▶ **TASK DETAILS**: Look below for the line containing "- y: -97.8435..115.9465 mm"; from there through the line containing "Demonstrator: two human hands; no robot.", both lines included, please set down each line exactly and nothing else.

▶ **STORED DATA**:
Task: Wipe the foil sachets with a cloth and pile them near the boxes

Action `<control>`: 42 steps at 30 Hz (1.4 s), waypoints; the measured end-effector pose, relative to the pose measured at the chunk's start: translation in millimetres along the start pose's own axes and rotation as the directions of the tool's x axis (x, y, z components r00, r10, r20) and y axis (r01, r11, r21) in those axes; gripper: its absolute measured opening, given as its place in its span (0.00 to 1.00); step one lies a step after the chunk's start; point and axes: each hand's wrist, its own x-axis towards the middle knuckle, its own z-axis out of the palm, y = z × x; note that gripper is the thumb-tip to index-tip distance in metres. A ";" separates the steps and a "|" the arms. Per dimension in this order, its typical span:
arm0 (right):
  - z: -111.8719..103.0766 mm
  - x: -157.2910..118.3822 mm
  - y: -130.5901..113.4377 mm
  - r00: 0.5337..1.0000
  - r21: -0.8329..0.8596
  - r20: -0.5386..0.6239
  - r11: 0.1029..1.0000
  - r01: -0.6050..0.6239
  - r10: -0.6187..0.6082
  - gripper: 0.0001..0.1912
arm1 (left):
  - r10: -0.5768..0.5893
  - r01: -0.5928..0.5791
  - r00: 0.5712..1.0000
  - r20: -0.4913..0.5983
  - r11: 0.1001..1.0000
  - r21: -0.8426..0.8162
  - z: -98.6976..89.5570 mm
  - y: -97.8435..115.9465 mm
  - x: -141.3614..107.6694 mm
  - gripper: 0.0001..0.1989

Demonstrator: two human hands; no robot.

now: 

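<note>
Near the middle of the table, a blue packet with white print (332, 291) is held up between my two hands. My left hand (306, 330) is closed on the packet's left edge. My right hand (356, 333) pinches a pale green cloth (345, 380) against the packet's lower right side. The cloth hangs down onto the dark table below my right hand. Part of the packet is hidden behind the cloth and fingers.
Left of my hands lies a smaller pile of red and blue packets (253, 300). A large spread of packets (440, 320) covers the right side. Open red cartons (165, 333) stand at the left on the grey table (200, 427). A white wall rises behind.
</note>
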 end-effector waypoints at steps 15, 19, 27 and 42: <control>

▶ **THE ANSWER**:
  - y: -97.8435..115.9465 mm
  - x: -141.3614..107.6694 mm
  - gripper: 0.0001..0.1989

Demonstrator: two human hands; no robot.

With this, the exercise is complete.